The interview has prompted one of Facebook’s high-level executives, David Marcus, to publicly respond. Marcus led Facebook’s Messenger division for years before switching his focus to the company’s blockchain-related efforts. In a post titled “The other side of the story,” he said that the Forbes interview “contained statements, and recollection of events that differ greatly from the reality I witnessed first-hand.”

According to Marcus, Zuckerberg went to bat for WhatsApp and its founders numerous times. “WhatsApp founders requested a completely different office layout when their team moved on campus,” he wrote, saying that those asks included “much larger desks and personal space, a policy of not speaking out loud in the space, and conference rooms made unavailable to fellow Facebookers nearby. This irritated people at Facebook, but Mark personally supported and defended it.”

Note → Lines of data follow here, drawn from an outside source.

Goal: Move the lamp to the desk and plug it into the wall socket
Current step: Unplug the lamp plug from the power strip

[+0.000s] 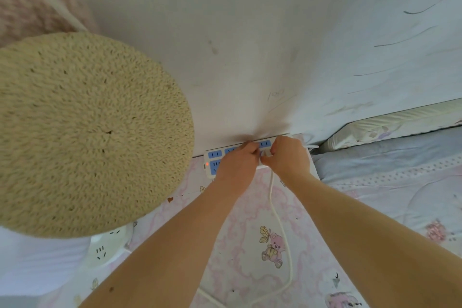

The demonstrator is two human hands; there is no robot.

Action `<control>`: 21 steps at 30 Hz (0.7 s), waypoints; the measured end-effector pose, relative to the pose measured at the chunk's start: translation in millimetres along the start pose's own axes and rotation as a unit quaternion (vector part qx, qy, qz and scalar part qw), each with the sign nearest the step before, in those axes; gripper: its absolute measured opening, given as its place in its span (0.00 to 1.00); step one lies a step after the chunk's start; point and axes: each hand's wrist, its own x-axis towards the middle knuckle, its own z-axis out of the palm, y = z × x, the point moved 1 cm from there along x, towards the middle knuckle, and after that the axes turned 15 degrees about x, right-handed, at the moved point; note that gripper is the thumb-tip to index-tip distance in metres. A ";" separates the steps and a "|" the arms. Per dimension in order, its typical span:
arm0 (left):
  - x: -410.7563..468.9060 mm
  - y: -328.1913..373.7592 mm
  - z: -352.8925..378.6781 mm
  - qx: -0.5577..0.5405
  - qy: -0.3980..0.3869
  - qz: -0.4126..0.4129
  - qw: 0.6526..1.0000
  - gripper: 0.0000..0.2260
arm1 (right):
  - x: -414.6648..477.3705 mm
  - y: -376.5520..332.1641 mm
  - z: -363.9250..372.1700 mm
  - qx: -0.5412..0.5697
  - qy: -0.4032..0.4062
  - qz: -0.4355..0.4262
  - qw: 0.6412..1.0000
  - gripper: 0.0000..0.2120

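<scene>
The lamp's round woven straw shade (85, 132) fills the left side, seen from above. A white power strip with blue sockets (215, 157) lies on the desk against the wall, its red light on. My left hand (237, 165) rests on the strip, holding it down. My right hand (287, 157) pinches a white plug (265, 153) at one of the strip's sockets. The white cord (280, 222) runs from the plug toward me across the desk. The prongs are hidden.
The desk (250, 245) is covered with a pink bear-print cloth. A white round socket unit (105, 245) sits under the shade. A bed with a grey and floral quilt (400, 182) adjoins on the right. The white wall (250, 45) stands directly behind.
</scene>
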 end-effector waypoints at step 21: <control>2.3 -5.6 -2.0 0.026 -0.019 0.047 0.998 0.18 | -2.7 -5.5 3.3 0.068 0.031 0.072 0.995 0.06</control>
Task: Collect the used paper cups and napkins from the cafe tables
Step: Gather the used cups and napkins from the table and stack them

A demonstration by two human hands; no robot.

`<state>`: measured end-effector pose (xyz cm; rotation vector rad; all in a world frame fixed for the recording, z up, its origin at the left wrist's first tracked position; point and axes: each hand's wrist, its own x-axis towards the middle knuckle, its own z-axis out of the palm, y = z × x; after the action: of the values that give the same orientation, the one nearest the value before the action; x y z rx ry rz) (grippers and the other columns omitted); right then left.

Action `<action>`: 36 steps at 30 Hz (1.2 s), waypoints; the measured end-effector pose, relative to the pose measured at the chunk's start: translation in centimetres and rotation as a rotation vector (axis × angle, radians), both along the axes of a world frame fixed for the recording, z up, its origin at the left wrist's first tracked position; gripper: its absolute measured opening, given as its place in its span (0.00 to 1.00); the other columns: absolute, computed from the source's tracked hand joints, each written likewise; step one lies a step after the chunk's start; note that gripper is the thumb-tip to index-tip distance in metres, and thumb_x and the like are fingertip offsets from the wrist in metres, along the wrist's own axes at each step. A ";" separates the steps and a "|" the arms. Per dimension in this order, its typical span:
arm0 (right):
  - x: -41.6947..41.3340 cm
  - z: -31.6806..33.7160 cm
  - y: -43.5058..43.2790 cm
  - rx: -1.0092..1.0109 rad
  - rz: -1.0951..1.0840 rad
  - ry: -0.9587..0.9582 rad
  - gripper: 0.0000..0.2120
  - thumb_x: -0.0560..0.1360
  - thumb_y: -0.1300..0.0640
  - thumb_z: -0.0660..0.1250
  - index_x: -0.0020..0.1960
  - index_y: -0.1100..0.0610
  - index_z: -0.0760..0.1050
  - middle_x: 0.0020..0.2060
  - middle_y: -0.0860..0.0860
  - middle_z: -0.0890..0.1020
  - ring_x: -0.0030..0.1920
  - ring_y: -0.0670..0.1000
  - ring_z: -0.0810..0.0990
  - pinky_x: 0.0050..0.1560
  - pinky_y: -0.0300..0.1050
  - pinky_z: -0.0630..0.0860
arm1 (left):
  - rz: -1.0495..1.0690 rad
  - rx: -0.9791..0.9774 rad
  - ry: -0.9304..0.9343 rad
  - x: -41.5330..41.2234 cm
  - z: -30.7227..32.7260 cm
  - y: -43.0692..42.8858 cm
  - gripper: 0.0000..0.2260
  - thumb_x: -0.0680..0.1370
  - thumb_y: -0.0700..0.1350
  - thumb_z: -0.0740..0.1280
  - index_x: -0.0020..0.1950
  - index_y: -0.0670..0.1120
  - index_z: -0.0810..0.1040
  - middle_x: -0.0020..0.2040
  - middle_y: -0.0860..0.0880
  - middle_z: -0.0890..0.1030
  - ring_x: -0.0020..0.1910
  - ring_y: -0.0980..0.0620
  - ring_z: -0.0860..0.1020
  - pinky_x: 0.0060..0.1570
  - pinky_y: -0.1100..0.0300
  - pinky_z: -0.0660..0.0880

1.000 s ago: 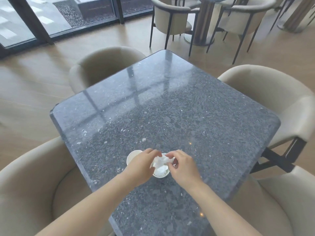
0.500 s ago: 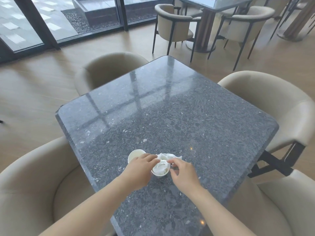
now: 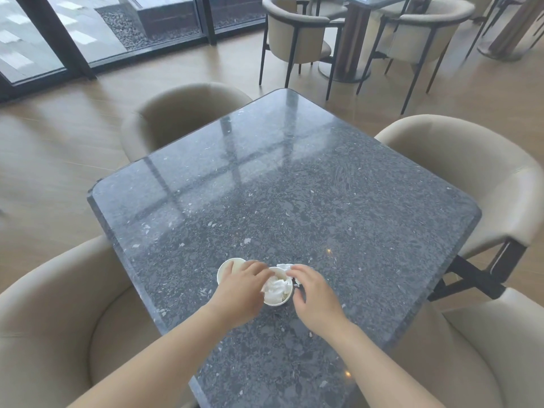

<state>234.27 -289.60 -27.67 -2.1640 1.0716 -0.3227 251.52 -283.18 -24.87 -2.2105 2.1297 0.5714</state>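
Observation:
Two white paper cups stand near the front of the dark stone table (image 3: 294, 187). The right cup (image 3: 278, 300) is stuffed with a crumpled white napkin (image 3: 275, 287). The left cup (image 3: 226, 270) is partly hidden behind my left hand (image 3: 243, 290), whose fingers curl over the stuffed cup's left rim and touch the napkin. My right hand (image 3: 313, 293) sits at that cup's right rim, its fingers bent on a bit of napkin (image 3: 285, 267) that sticks out past the rim.
Four beige tub chairs ring the table: far left (image 3: 182, 113), right (image 3: 477, 178), near left (image 3: 59, 319), near right (image 3: 500, 348). Another table with chairs (image 3: 297, 28) stands at the back. Glass doors (image 3: 73, 25) line the far wall.
The napkin sits lower in the right cup than before. Both hands have closed in on its rim. The view has tilted up a little.

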 end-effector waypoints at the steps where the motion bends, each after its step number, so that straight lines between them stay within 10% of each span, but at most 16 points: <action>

After being convinced by Koum of its vital importance, Zuckerberg became resolute in supporting and defending WhatsApp’s encryption, says Marcus. “From that point on, it was never questioned.” Zuckerberg believed “WhatsApp was a private messaging app, and encryption helped ensure that people’s messages were truly private.” The Forbes piece mentions that managers at Facebook “did question and ‘probe’ ways to offer businesses analytical insights on WhatsApp users in an encrypted environment.”

Marcus also accuses Acton of “slow-playing” the implementation of a feature that would let businesses message WhatsApp users and ultimately help with monetization. “If you have internal questions about it, then work hard to prove that your approach has legs and demonstrate the value. Don’t be passive-aggressive about it,” he added.

But Facebook’s blockchain boss saved his harshest words for the end, tearing into Acton for the negative sentiment toward the company. “I find attacking the people and company that made you a billionaire, and went to an unprecedented extent to shield and accommodate you for years, low-class. It’s actually a whole new standard of low-class.” To close, there’s this heap of praise about how great Facebook is:

Facebook is truly the only company that’s singularly about people. Not about selling devices. Not about delivering goods with less friction. Not about entertaining you. Not about helping you find information. Just about people. It makes it hard sometimes because people don’t always behave in predictable ways, but it’s so worth it. Because connecting people is a noble mission, and the bad is far outweighed by the good.